"Not everything that can be counted counts, and not everything that counts can be counted." -- Albert Einstein (attributed)
Original caricature by Lori Kaylor for Highview LLC.
How come nobody told us?
From the article:
It's official: The 2007-2009 recession, which wiped out 7.3 million jobs, cut 4.1% from economic output and cost Americans 21% of their net worth, marked the longest slump since the Great Depression.
The end of the recession occurred in June 2009, 18 months after the economy began sliding into a downturn in December 2007, said the National Bureau of Economic Research's Business Cycle Dating Committee, a group of academic economists that determines the widely accepted benchmarks for U.S. recessions.
How come nobody told us that out here on Main Street? From here, 2009 looked like the worst economic mess in generations. Foreclosures, layoffs, and suffering -- that's what we were looking at in June 2009, when the recession ended. And while I have data showing that, historically, nonprofits have done OK during recessions, this one was different. This one hurt. But the article points this out:
But while the declaration marks a milestone, the economy still faces stubbornly slow growth and thus persistently high joblessness. That point was driven home by a report Monday from the Organization for Economic Cooperation and Development in Paris, which said it doesn't expect the U.S.'s unemployment rate to fall to prerecession levels until at least 2013.
This reminds me of the time President Harry Truman said:
"I want a one-armed economist, so that the guy could never make a statement and then say: "on the other hand."
This was Truman’s way of venting his frustration over economic advisers who offer straightforward recommendations, then hedge their bets by tacking on a slew of caveats, often beginning with the phrase "but, on the other hand..."

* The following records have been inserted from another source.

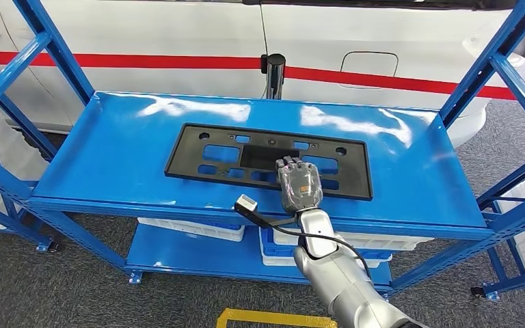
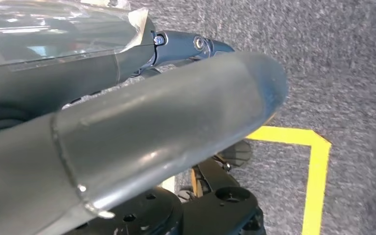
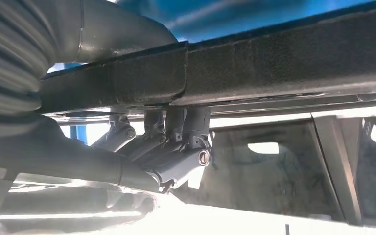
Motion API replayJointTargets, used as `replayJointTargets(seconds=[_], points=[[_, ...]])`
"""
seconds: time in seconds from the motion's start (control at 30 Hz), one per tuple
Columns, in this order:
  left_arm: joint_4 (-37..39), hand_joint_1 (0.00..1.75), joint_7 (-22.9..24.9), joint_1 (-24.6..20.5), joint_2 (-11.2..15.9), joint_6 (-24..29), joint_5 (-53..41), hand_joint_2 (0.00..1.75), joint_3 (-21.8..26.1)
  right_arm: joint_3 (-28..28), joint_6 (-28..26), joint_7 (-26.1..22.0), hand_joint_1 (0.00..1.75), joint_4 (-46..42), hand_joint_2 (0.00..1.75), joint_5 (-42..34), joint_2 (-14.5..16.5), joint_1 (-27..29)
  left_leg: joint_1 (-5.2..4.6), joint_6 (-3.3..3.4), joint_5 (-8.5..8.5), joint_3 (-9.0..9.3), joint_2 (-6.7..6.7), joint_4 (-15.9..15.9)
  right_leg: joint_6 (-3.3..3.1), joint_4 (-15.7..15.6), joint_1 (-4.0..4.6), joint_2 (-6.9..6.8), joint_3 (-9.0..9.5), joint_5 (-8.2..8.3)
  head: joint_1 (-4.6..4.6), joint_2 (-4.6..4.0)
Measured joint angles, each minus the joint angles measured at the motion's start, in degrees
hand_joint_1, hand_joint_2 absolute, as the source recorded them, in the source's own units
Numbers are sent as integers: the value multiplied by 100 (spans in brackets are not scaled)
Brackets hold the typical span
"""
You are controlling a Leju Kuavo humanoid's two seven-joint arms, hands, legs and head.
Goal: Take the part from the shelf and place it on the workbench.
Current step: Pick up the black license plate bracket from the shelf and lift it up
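Observation:
The part (image 1: 260,157) is a flat black rectangular frame with several cut-outs. It lies in the middle of the blue shelf top (image 1: 109,157). My right hand (image 1: 299,184) rests over its near edge, right of centre, fingers laid on top. In the right wrist view the part's edge (image 3: 284,63) runs between the thumb (image 3: 117,29) and the curled fingers (image 3: 176,147), so the hand grips it. My left hand (image 2: 166,122) hangs over the grey floor and holds nothing.
Blue uprights (image 1: 506,61) and slanted braces frame the shelf on both sides. A white vehicle (image 1: 178,34) with a red stripe stands close behind. White bins (image 1: 191,229) sit on the lower shelf. A yellow floor line (image 1: 273,318) lies in front of me.

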Motion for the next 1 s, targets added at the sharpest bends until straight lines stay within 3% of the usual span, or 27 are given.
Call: replayJointTargets(seconds=[0.4,1.0], points=[[0,0,11,1,-11,3,11,0,81,-50,0,-184,175,-783,175,1,-22,-168,0,0,0,0,0,0,0,0,0,0,0,0,0,1],[0,0,11,1,-13,3,11,0,93,-50,1,-184,175,-948,175,1,-33,-202,0,0,0,-1,0,0,0,0,0,0,0,0,0,0]])
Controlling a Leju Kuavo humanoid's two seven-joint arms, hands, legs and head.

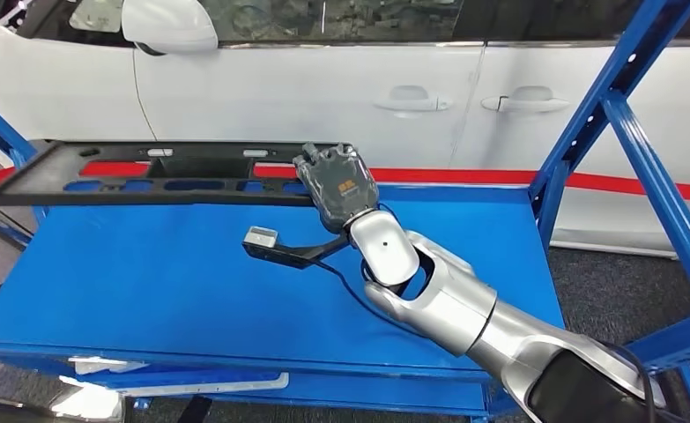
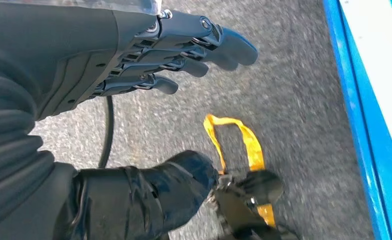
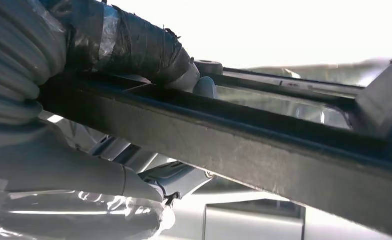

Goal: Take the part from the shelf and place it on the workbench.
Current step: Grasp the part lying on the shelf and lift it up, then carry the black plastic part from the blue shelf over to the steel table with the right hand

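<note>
1. The right arm (image 1: pixel 464 304) reaches forward, its right hand (image 1: pixel 337 187) gripping a long black part (image 1: pixel 147 172) at its near edge.
2. The left hand (image 2: pixel 148 55) hangs low, fingers (image 2: pixel 204 52) loosely apart, holding nothing.

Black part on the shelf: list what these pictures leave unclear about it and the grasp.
- Head view: the right robot hand covers the black part's right end; fingers hidden beneath.
- Right wrist view: the part runs off the frame; glare washes out the background.
- Left wrist view: floor blurred beyond the left robot hand.
</note>
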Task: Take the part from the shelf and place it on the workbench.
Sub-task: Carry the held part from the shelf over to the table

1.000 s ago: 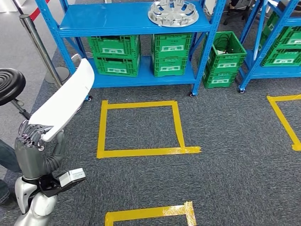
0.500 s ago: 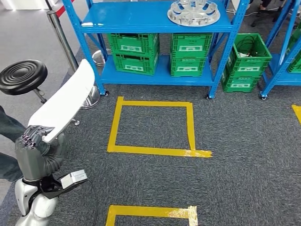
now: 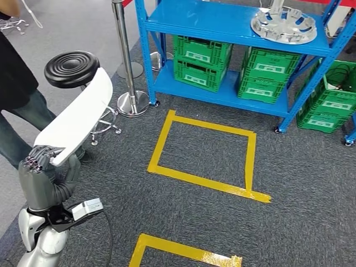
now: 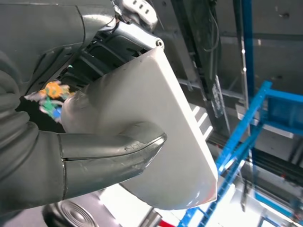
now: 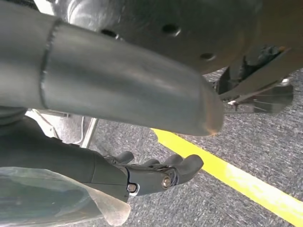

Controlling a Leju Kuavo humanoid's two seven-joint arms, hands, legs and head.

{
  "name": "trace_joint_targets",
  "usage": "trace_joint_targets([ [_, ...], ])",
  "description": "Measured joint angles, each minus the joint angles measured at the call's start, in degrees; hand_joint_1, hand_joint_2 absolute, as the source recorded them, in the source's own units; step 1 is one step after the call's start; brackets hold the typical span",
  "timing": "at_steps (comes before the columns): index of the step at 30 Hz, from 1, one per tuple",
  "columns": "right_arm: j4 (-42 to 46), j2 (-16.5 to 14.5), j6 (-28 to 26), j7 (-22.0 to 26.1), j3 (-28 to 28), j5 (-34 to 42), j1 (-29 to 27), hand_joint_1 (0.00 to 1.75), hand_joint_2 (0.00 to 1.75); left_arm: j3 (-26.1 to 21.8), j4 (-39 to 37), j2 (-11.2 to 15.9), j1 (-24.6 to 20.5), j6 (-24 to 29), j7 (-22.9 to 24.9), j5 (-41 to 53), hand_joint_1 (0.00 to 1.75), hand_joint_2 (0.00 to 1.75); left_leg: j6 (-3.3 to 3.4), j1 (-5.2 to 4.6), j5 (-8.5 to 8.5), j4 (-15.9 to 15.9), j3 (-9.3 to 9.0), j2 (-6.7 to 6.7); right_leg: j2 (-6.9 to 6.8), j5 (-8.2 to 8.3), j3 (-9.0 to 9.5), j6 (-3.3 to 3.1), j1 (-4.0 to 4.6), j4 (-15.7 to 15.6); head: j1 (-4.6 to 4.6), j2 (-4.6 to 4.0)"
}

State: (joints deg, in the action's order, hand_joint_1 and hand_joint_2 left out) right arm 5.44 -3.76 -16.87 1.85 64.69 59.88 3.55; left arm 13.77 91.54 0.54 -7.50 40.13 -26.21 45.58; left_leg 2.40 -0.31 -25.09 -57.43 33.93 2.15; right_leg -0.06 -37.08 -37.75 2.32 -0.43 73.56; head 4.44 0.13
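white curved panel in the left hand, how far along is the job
Pick-up looks done: the left hand grips the white curved plastic panel, clear of the blue metal shelf. In hand: carrying it over grey carpet. Left: setting it on the workbench. The right hand hangs open, holding nothing.

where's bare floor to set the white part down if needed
Bare carpet lies inside the yellow tape square in front of the blue shelf, and to its right. It is crowded on the left: a black stool, a steel post and a person.
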Motion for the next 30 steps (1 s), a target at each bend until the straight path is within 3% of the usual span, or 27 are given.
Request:
trace_joint_targets([
  [2,0.0,0.01,0.03,0.01,0.13,0.08,-0.05,0.0,0.0,0.0,-0.01,-0.1,0.04,-0.01,-0.27,-0.15,1.75,1.75,-0.18,0.12,-0.06,-0.31,0.0,1.69,0.72,4.22,1.91,0.2,-0.34,-5.27,0.0,0.0],
  [4,0.0,0.02,0.05,0.02,0.16,0.21,-0.04,0.0,0.0,-0.01,0.0,-0.27,-0.04,-0.01,-0.4,-0.33,1.75,1.75,-0.69,0.17,-0.26,-1.0,0.33,3.17,3.38,7.02,4.99,0.28,-0.84,-12.17,-0.03,0.0],
  [6,0.0,0.02,0.08,0.01,0.18,0.31,0.01,0.0,0.0,-0.01,0.01,-0.4,-0.09,-0.01,-0.42,-0.43,1.75,1.75,-1.46,0.27,-0.13,-1.43,0.96,4.49,4.88,7.09,6.35,-0.03,-0.95,-14.64,-0.08,0.0],
  [8,0.03,-0.01,0.12,0.01,0.21,0.38,0.09,0.0,0.0,0.0,0.02,-0.42,0.02,0.0,-0.44,-0.43,1.75,1.75,-2.18,0.41,0.22,-1.41,1.43,5.58,3.63,7.32,6.61,-0.74,-0.96,-14.88,-0.06,0.01],
  [10,0.07,-0.03,0.1,0.03,0.22,0.42,0.1,0.0,0.0,0.01,0.02,-0.39,-0.01,0.01,-0.45,-0.46,1.75,1.75,-2.8,0.23,-0.86,-3.03,2.35,3.78,2.09,7.55,6.73,-1.46,-1.16,-15.1,-0.51,0.0],
  [12,0.08,-0.02,0.11,0.03,0.23,0.42,-0.03,0.0,0.0,0.03,0.02,-0.4,-0.18,0.02,-0.45,-0.5,1.75,1.75,-3.41,0.24,-4.22,-9.17,5.15,0.23,0.37,7.5,6.77,-1.92,-1.08,-15.18,-1.08,-0.01],
  [13,0.08,-0.02,0.14,0.03,0.23,0.43,-0.11,0.0,0.0,0.04,0.02,-0.4,-0.19,0.01,-0.45,-0.51,1.75,1.75,-3.66,0.4,-5.95,-13.1,6.92,-0.79,-0.55,7.43,6.77,-2.04,-0.98,-15.18,-1.18,-0.02],
  [14,0.08,-0.02,0.15,0.03,0.23,0.45,-0.17,0.0,0.0,0.05,0.02,-0.41,-0.14,0.01,-0.46,-0.51,1.75,1.75,-3.83,0.56,-7.0,-16.19,8.28,-1.28,-1.47,7.35,6.78,-2.1,-0.9,-15.17,-1.16,-0.02],
  [15,0.08,-0.02,0.15,0.03,0.23,0.48,-0.19,0.0,0.0,0.06,0.02,-0.41,-0.07,0.0,-0.51,-0.52,1.75,1.75,-3.89,0.68,-7.02,-17.44,8.75,-1.48,-2.33,7.27,6.8,-2.11,-0.85,-15.16,-1.19,-0.02],
  [16,0.08,-0.02,0.16,0.03,0.24,0.51,-0.17,0.0,0.0,0.05,0.02,-0.4,-0.02,-0.01,-0.62,-0.55,1.75,1.75,-3.84,0.75,-5.95,-16.37,8.09,-1.65,-3.14,7.18,6.89,-2.1,-0.82,-15.16,-1.19,-0.02],
  [17,0.09,-0.02,0.19,0.04,0.24,0.54,-0.12,0.0,0.0,0.04,0.02,-0.4,0.01,-0.01,-0.81,-0.62,1.75,1.75,-3.64,0.72,-4.11,-13.23,6.38,-2.08,-3.91,7.05,7.05,-2.03,-0.79,-15.16,-1.19,-0.02],
  [19,0.09,-0.03,0.31,0.08,0.26,0.55,-0.02,0.0,0.0,-0.02,0.02,-0.44,0.01,-0.01,-1.34,-0.83,1.75,1.75,-2.9,0.13,-1.26,-5.44,2.29,-4.54,-5.26,6.7,7.42,-1.7,-0.61,-15.15,-1.21,-0.02],
  [21,0.09,-0.04,0.39,0.1,0.28,0.56,0.04,0.0,0.0,-0.11,0.03,-0.54,0.09,0.01,-1.82,-1.08,1.75,1.75,-2.15,-0.54,-0.87,-1.81,0.56,-6.18,-6.51,6.38,7.64,-1.15,-0.35,-15.19,-1.2,-0.02],
  [23,0.1,-0.07,0.4,0.05,0.35,0.56,0.15,0.0,0.0,-0.38,0.05,-0.57,0.4,0.02,-2.1,-1.28,1.75,1.75,-1.54,-0.63,-0.94,-1.45,0.62,-5.12,-7.59,6.12,7.96,-0.5,-0.29,-15.37,-1.18,-0.02],
  [25,0.13,-0.1,0.39,0.02,0.43,0.55,0.35,0.0,0.0,-0.69,0.1,-0.65,0.61,0.02,-2.25,-1.46,1.75,1.75,-0.84,-0.33,-0.63,-0.83,0.4,-3.8,-5.51,4.9,7.59,0.04,-0.49,-14.18,-1.1,-0.03],
  [27,0.13,-0.11,0.37,0.01,0.52,0.55,0.35,0.0,0.0,-0.81,0.14,-0.93,0.57,0.02,-2.31,-1.65,1.75,1.75,-0.29,-0.07,-0.43,-0.46,0.25,-2.56,-1.68,1.91,4.86,0.2,-0.66,-8.6,-0.85,-0.04],
  [29,0.13,-0.11,0.35,-0.08,0.57,0.63,0.17,0.0,0.0,-0.83,0.11,-1.22,0.61,0.01,-2.31,-1.77,1.75,1.75,-0.07,-0.09,-0.46,-0.48,0.28,-1.1,-0.21,-0.71,0.96,0.24,-0.64,-1.29,-0.67,-0.04],
  [30,0.13,-0.11,0.34,-0.12,0.58,0.67,0.09,0.0,0.0,-0.83,0.09,-1.29,0.65,0.0,-2.31,-1.78,1.75,1.75,-0.04,-0.1,-0.48,-0.53,0.26,-0.28,-0.05,-0.67,-0.28,0.27,-0.64,0.45,-0.68,-0.04],
])
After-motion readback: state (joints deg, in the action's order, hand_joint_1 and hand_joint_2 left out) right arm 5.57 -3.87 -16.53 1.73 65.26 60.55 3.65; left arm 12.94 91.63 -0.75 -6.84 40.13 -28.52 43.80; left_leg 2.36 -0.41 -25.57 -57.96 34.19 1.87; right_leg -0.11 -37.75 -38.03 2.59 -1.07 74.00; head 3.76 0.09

I am a very strong advocate for measuring PR and ad campaigns for my nonprofit clients. It can be done, and with significant precision. But sometimes nonprofits confuse measurement with simply collecting data. Time spent collecting data, writing reports, creating pie charts, all of which tells us nothing meaningful. The fundamental thing about measuring nonprofit public relations, marketing or advertising campaigns is that strategy must come first. For example, unless you have done solid research to make sure you are targeting the right audience and delivering the right message in order to get those people to do what you want them to do, it doesn't matter how effective your media campaign is in terms of reaching people, does it! If you are reaching the wrong people with the wrong message, any numbers about audience reach and penetration are utterly meaningless! So strategy comes first. I would rather wage a campaign based on a well-researched, solid strategy and not measure it at all, than to skip the hard front-end strategy work and create pretty charts and graphs about the number of people we have reached with our unresearched, unstrategic message.

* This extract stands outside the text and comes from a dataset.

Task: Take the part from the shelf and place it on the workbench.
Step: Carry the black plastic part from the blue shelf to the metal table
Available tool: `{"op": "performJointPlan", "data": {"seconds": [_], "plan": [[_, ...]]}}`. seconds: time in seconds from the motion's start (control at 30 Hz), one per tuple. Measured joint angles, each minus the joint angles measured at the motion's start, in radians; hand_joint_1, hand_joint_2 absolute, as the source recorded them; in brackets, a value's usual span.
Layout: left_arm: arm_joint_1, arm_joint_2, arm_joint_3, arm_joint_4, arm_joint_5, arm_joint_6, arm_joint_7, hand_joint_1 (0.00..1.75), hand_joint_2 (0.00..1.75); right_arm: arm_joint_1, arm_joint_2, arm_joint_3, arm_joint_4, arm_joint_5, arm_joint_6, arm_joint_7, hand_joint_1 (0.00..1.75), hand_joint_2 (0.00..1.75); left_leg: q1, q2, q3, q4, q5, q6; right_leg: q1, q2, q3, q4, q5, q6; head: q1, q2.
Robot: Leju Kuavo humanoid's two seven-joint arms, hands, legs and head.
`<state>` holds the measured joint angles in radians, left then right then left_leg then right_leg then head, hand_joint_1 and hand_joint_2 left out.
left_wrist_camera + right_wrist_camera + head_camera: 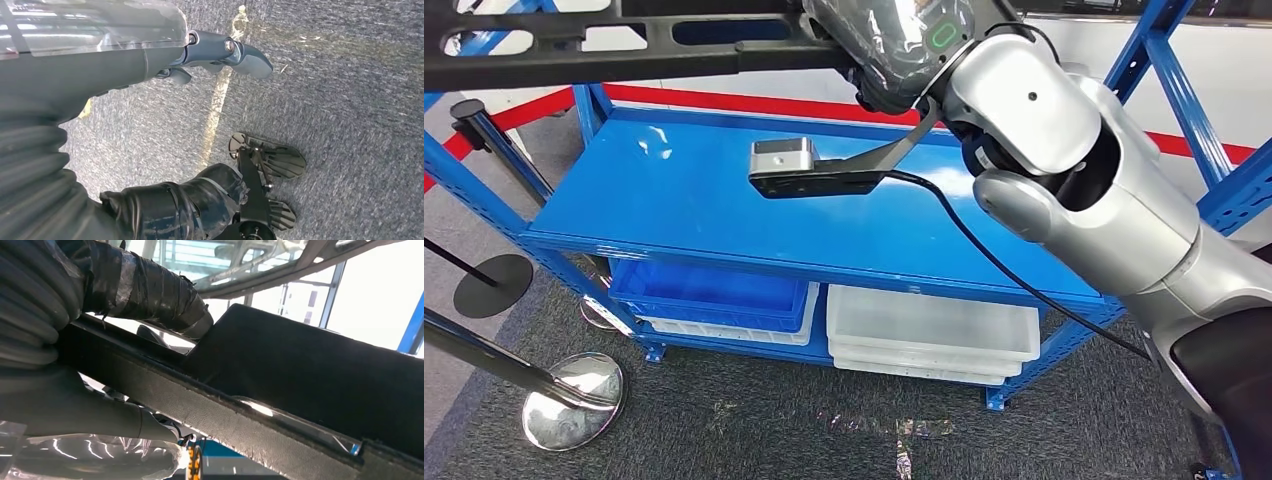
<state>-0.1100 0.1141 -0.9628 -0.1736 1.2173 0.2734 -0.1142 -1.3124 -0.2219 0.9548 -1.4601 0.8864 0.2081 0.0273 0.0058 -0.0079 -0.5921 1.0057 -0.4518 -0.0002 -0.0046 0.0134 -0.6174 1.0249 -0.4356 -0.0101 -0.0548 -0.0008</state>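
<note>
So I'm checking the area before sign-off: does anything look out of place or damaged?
Only the carpet: scuffed pale marks in front of the blue shelf. The bins below sit stacked neatly.

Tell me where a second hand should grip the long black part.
Probably its free left stretch, from below: the black part lies flat and long, the right hand holds one end, and the slots leave narrow rails to wrap.

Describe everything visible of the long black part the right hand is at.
The black part is a long, flat bar with oval cut-outs, matte and dark, with a rough, fibrous-looking edge in the right wrist view. It runs level across the top of the head view, above the blue shelf. The right hand, wrapped in clear plastic, grips its end.
</note>
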Motion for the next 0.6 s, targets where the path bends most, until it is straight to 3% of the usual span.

In fact, NOT measuring can be smart! I recently was hired to work on a Best Practices study of the Corporate Social Responsibility practices of some of the nation's best-known brands. In each interview I asked about measurement. I was stunned -- and impressed -- by one answer. A major national retailer -- I can't say the name, but trust me, you shop there -- said, "We used to collect all that data but we stopped. We took a step back and realized that we never did anything with the data; it didn't help us do the right thing. And it took our store managers a lot of time to put it all together. We have more profitable things for them to do than to collect data that we don't use, so we quit doing it. In terms of our charitable affairs and Corporate Responsibility, we just try to do the right thing."
Do the right thing. That is one helluva great measurement, I'd say!
Have a great day, by any measure!! (After all, what's the alternative!)